You will notice in the graph above (thank you Krishna Guha EvercoreISI) that services inflation remains elevated, at 6.1% y/y, slightly ahead of expectations.
The inflation print, which came out a day ahead of the BofE decision, essentially reinforces the view that MORE DATA REQUIRED to confirm that inflation is durably on track toward 2%.
CANADA RETAIL SALES - NOT AS WEAK AS FEARED
I’ll make this quick. Chart courtesy of BMO.
Retail sales for January were a tick better at -0.3%, versus the preliminary Statscan estimate of -0.4%.
And the February preliminary estimate if for a 0.1% gain.
The decline in auto sales was the first in 5 months, and sales ex-autos were up for consecutive months.
The picture isn’t great, but the Canadian consumer is hanging in there.
The report shouldn’t dissuade the BofC from cutting rates sooner rather than later.
This is it for the free portion of this week’s blog. I have a tonne of interesting commentary to share with you if you decide to continue reading:
Flow Analysis - along with the always fascinating breakdown of desk flows and $$ flows, this week I have included an updated equity demand forecast with some super charts.

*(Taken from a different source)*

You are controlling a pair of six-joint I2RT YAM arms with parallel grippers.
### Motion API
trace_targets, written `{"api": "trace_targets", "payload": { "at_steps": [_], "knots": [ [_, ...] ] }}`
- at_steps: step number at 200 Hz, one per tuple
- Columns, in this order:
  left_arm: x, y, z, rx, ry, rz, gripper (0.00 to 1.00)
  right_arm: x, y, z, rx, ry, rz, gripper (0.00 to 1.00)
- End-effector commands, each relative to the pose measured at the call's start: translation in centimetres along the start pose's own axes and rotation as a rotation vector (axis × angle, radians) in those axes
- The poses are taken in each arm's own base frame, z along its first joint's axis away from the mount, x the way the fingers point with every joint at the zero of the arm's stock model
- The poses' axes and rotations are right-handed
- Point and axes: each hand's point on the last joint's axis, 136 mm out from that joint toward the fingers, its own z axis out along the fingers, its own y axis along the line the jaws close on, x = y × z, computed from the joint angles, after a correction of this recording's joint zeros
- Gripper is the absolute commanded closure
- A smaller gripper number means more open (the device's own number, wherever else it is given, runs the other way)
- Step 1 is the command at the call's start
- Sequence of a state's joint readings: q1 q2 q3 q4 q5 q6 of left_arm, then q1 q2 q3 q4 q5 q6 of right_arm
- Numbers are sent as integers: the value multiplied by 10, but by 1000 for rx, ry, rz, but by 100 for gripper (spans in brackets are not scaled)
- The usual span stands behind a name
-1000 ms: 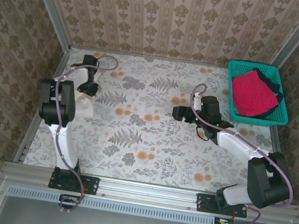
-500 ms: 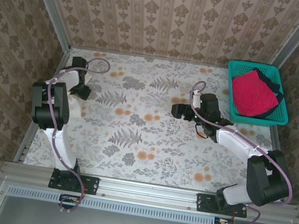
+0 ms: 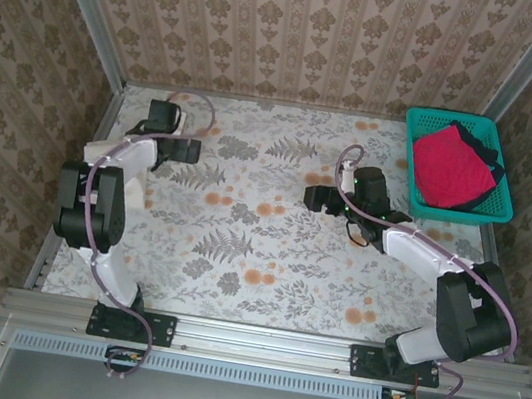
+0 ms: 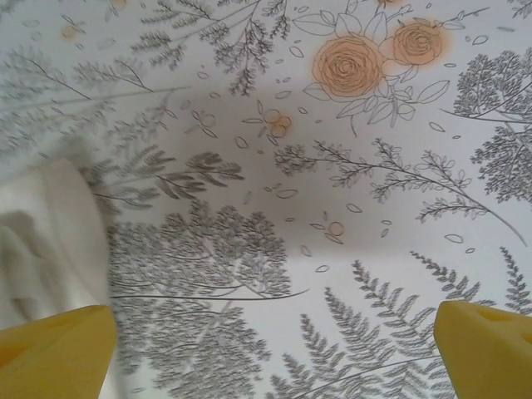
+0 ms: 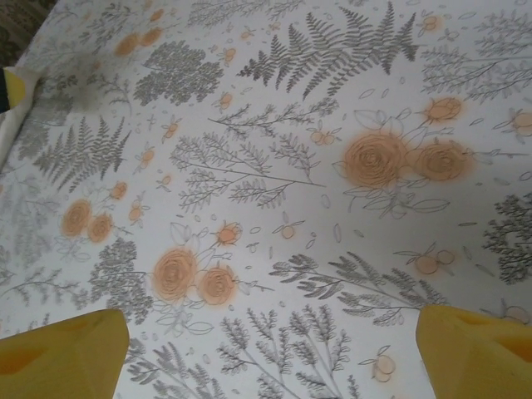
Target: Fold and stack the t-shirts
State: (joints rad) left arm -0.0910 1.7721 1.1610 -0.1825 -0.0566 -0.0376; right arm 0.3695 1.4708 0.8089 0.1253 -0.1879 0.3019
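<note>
A folded cream-white t-shirt (image 4: 41,241) lies on the floral table at the left of the left wrist view, its print hidden. My left gripper (image 3: 191,150) (image 4: 274,357) hovers just right of it, open, with nothing between its yellow fingertips (image 4: 58,349). The crimson-red t-shirt (image 3: 450,168) lies in the teal mesh basket (image 3: 418,198) at the back right, on top of a dark t-shirt (image 3: 484,148). My right gripper (image 3: 315,199) (image 5: 270,353) is open over bare table near the middle, left of the basket.
The floral tablecloth (image 3: 258,249) covers the whole table. Wallpapered walls and metal rails (image 3: 99,41) close in the left, back and right sides. The arm bases stand at the near edge.
The left arm swung away from the left edge, and its gripper now points right, further toward the table's middle. The right gripper crept slightly left.
</note>
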Motion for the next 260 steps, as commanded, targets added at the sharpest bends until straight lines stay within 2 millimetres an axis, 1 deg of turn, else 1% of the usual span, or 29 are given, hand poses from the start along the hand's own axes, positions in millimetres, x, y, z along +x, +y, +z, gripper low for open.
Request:
{"api": "trace_targets", "payload": {
  "at_steps": [1, 19, 21, 24, 26, 30, 54, 66, 77, 86, 87, 99, 110, 121, 135, 144, 150, 157, 168, 171, 181, 197, 202, 216, 228, 234, 243, 251, 260],
  "knots": [
    [-27, -10, -19, 72, -194, -113, 0, -19, -16, -9, 110, -78, -89, 5],
    [-17, -5, -37, 48, -231, -91, 0, -27, -42, -23, 239, -124, -119, 2],
    [-14, -5, -38, 45, -230, -88, 0, -27, -45, -24, 249, -126, -119, 2],
    [-12, -5, -42, 38, -243, -84, 0, -26, -53, -26, 279, -125, -117, 1],
    [-11, -5, -44, 38, -248, -81, 0, -32, -53, -32, 290, -145, -118, 0],
    [-8, -4, -49, 30, -261, -74, 0, -35, -58, -39, 318, -161, -117, 0],
    [13, 2, -70, -21, -310, -59, 0, -40, -95, -68, 507, -228, -138, 0],
    [21, 6, -81, -46, -344, -53, 0, -40, -110, -83, 597, -254, -161, 0],
    [28, 10, -93, -65, -384, -42, 0, -39, -121, -95, 665, -281, -199, 0],
    [34, 14, -103, -86, -411, -35, 0, -34, -129, -102, 713, -305, -220, 0],
    [34, 14, -104, -88, -413, -34, 0, -36, -129, -104, 716, -316, -221, 0],
    [42, 19, -111, -114, -446, -24, 0, -30, -140, -109, 748, -359, -236, 0],
    [47, 25, -114, -136, -473, -16, 0, -24, -151, -108, 745, -378, -232, 0],
    [54, 29, -112, -132, -468, -17, 0, -16, -161, -101, 715, -361, -196, 0],
    [58, 35, -108, -140, -474, -10, 0, -8, -176, -93, 685, -365, -107, 0],
    [57, 36, -108, -141, -522, -5, 0, -11, -178, -89, 648, -412, -84, 0],
    [57, 39, -106, -137, -543, -16, 0, -12, -177, -88, 634, -412, -86, 0],
    [59, 41, -103, -132, -550, -34, 0, -17, -178, -87, 635, -429, -97, 0],
    [58, 42, -96, -114, -551, -46, 0, -18, -181, -85, 618, -423, -79, 0],
    [57, 41, -94, -108, -554, -40, 0, -11, -184, -79, 613, -401, -75, 0],
    [56, 38, -87, -90, -563, -33, 0, -6, -187, -74, 595, -404, -70, 0],
    [46, 34, -82, -64, -587, -25, 0, 3, -193, -67, 576, -420, -60, 0],
    [44, 34, -80, -67, -593, -21, 0, 2, -193, -65, 565, -434, -65, 0],
    [48, 38, -63, -78, -551, -35, 0, 3, -189, -61, 520, -393, -68, 0],
    [54, 32, -47, -71, -537, -12, 0, 3, -187, -59, 505, -395, -79, 0],
    [49, 32, -47, -98, -559, 8, 0, 3, -187, -59, 505, -388, -78, 0],
    [52, 28, -42, -83, -486, 12, 0, 3, -187, -58, 505, -390, -80, 0],
    [49, 31, -44, -93, -528, 13, 0, 3, -187, -58, 506, -384, -81, 0],
    [52, 31, -43, -92, -502, 5, 0, 2, -187, -57, 506, -385, -83, 0]
  ]
}}
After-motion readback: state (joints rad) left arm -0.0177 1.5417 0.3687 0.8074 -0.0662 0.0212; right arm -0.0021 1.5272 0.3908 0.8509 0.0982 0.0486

Charts of the Week - if you are pressed for time, maybe the best way to capture the mood of the market and the stocks that had the biggest impact of the week.
Portfolio Stocks - this week I bought a new position to take advantage of the AI fueled surge in electricity demand.
Life Hacks - last week we shared our must see events. For me March Madness is at the top of the list.
If this is it for you, thanks for reading. Reach out with any questions or feedback, please.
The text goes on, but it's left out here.